Gosling was born in Britain, but his family moved to Canada when he was only four. He grew up in Ontario but said the position in Yorkton interested him after getting a taste of Saskatchewan in 2011 doing a contract project at the provincial Legislature.
“I really liked Saskatchewan from last summer. I had a really good time. I think it’s an interesting province,” he told Yorkton This Week.
In terms of Yorkton Gosling said the city appears to be growing too.
“It seems like it’s right on the cusp of being a bigger city,” he said.
As for the local library, Gosling said like most it is going through something of an evolution.
“My impression is libraries all over Canada and even North America are being forced into a different role,” he offered.
Gosling referred to something he saw recently on CBC television about the debate taking place over the New York Public Library.
“It’s pushing itself to be more of a community space,” he said, adding there are proponents of that effort, and those who are bucking it seeing libraries as book collections only.
There are those who suggest books, at least in paper form, will disappear, following a trend set by CDs and DVD’s and film cameras.
In some respects such changes are opportunities for libraries said Gosling.
For example with the demise of DVD rental stores in the city the public library has moved to fill the void.
“At the library here DVDs are a huge draw for users,” said Gosling.
And as for paper books, Gosling said they are likely to remain just as LPs have.
“I think there’ll always be a market for that, but it depends on the market size,” he said, adding he is pretty sure some people will always seek out traditional mediums.
Even if books go digital Gosling said libraries remain relevant, as they have already moved into lending ebooks.
Certainly the lending of books is central to a library being a library, said Gosling.
“That’s what attracted me to a library first,” he said. “… It is one place to trust you enough to lend you something, and to give you enough respect that’ll you’ll bring it back.”
While only in the city a few weeks Gosling said he is becoming familiar with local library users.
“It’s definitely a diverse group,” he said, noting people might be looking to learn about horses, or how to set up email accounts.
In that respect Gosling said it’s important to understand community needs, and to adapt the library services to meet those needs where possible.
“It’s trying to facilitate the needs of users,” he said. “… We’re a public service.
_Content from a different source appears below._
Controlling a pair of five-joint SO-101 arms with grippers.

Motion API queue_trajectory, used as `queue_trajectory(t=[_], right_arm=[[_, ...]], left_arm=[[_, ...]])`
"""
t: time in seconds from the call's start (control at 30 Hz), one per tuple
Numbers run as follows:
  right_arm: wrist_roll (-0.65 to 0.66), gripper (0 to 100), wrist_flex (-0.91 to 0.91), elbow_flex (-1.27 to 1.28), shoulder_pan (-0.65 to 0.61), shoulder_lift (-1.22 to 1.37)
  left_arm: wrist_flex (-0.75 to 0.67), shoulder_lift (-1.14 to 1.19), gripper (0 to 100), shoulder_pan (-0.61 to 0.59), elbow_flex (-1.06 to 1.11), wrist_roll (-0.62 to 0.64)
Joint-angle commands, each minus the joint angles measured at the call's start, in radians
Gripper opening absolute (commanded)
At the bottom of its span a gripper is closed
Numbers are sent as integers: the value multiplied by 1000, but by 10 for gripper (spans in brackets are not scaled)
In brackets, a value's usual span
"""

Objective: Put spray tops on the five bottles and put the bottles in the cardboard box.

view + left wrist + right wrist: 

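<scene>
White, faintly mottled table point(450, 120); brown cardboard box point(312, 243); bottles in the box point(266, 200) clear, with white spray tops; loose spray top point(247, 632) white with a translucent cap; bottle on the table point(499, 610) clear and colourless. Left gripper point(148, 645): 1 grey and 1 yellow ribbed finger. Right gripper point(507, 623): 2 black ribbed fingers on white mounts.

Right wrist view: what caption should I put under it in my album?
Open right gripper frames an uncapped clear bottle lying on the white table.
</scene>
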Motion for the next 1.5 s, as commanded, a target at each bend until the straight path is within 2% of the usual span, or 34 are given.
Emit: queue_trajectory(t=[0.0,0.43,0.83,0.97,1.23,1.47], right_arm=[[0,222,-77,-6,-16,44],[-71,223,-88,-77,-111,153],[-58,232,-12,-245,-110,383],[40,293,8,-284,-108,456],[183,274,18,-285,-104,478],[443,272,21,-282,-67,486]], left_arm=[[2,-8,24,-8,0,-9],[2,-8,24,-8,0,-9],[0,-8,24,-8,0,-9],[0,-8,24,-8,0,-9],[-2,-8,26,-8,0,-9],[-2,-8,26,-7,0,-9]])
We’re supposed to address needs, not dictate what those needs are.”
Gosling said to meet the broadest cross section of needs in a community a library needs to attract the broadest base of users possible. He said one of his immediate efforts is to connect with the community more. To that end he said the library has established a Twitter account, and is working to make its Facebook page more active, recognizing the importance of social media as an avenue to direct correspondence with the public.
“It’s meeting the community where the community is,” he said.
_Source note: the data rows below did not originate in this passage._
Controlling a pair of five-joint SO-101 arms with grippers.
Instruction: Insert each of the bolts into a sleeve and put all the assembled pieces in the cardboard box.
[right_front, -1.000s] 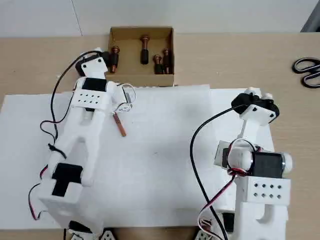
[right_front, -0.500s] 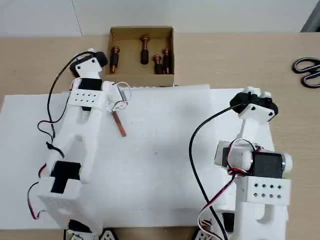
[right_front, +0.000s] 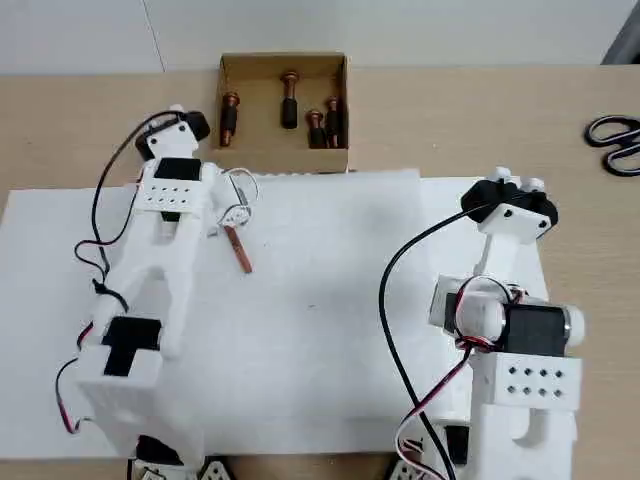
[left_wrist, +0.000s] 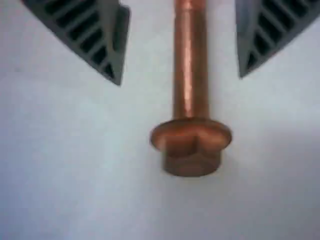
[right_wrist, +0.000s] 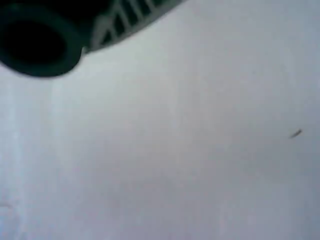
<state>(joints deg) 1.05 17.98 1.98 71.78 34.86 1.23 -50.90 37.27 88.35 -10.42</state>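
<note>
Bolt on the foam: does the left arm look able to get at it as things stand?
Probably yes. The open left pincer straddles the bolt lying on the foam, and nothing sits between them.

Left arm (right_front: 150, 280): extended from its base at the near left toward the far side, leaning slightly right. Left wrist (right_front: 176, 186): at the far end of the arm, angled downward. Left gripper (left_wrist: 180, 70): pointing down, jaws parted, with the two ribbed fingers (left_wrist: 95, 30) set well apart. Right arm (right_front: 510, 340): base at the near right, lower links bunched close above it, forearm reaching toward the far side. Right wrist (right_front: 512, 212): at the far end, tipped downward. Cables (right_front: 395, 300): hanging in loose loops along both arms.
</note>
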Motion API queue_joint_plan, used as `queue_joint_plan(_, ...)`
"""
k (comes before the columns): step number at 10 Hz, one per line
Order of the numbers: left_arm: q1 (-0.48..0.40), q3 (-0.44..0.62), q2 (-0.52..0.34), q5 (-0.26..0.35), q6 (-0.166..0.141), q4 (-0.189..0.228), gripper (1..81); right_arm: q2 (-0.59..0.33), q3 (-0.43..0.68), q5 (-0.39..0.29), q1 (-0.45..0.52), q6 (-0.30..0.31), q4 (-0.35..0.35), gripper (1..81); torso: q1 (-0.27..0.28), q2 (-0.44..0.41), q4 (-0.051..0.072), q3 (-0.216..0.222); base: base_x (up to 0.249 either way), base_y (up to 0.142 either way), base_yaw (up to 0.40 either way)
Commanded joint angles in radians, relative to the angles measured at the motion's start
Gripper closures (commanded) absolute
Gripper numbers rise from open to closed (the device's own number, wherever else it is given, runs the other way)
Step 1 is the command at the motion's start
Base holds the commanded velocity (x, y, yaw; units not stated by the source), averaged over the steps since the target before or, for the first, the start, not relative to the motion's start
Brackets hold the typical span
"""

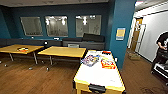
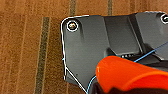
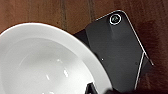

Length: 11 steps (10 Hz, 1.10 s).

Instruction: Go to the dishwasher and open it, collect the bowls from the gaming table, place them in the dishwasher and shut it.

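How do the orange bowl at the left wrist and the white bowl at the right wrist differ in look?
The orange bowl is bright orange, while the white bowl is plain white. The orange bowl shows its outer side; the white bowl shows its glossy, empty inside. Both hang above the brown floor.

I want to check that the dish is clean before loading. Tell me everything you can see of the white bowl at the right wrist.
The white bowl is round, glossy and ceramic-looking, with a wide smooth rim. Its inside looks empty and clean, showing only light glints. It faces open side toward the camera, above wood-look floor. What holds it cannot be seen.
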Motion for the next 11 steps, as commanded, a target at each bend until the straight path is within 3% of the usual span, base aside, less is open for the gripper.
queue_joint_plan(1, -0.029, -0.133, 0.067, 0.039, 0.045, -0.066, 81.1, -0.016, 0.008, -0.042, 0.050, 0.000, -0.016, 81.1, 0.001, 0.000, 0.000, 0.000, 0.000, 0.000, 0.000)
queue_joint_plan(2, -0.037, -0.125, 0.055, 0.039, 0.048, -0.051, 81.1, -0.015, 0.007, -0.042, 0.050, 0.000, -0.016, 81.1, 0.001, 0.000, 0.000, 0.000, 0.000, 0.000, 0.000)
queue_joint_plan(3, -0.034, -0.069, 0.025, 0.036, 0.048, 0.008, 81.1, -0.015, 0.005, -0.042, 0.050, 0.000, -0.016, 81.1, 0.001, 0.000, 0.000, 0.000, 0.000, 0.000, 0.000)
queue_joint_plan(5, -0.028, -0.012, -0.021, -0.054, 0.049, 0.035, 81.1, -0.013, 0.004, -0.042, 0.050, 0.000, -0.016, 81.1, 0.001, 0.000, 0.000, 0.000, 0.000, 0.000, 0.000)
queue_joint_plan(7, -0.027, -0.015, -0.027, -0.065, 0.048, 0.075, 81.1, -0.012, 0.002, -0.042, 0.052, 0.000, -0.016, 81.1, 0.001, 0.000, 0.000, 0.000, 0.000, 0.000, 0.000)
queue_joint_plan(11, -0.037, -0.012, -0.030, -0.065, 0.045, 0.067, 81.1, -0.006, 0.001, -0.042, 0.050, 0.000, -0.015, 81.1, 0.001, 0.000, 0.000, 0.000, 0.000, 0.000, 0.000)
Gosling would also like to make the library more of a place for the community ‘to be’.
“I’d like to get more community events that represent the community,” he said, noting they already have groups such as the Boys and Girls Club, an anime club, and board game group, and Parkland Writer’s Alliance meeting at the library. “I’d like more of a diverse cross section of the community using the library.”
Gosling said the range of events the library could be involved in is large, citing for example taking on more of a role in the Yorkton Film Festival in the future, something he realized this year arriving just before the Festival.
“I’m pretty game to try whatever people want to do. It’s a public space,” he said.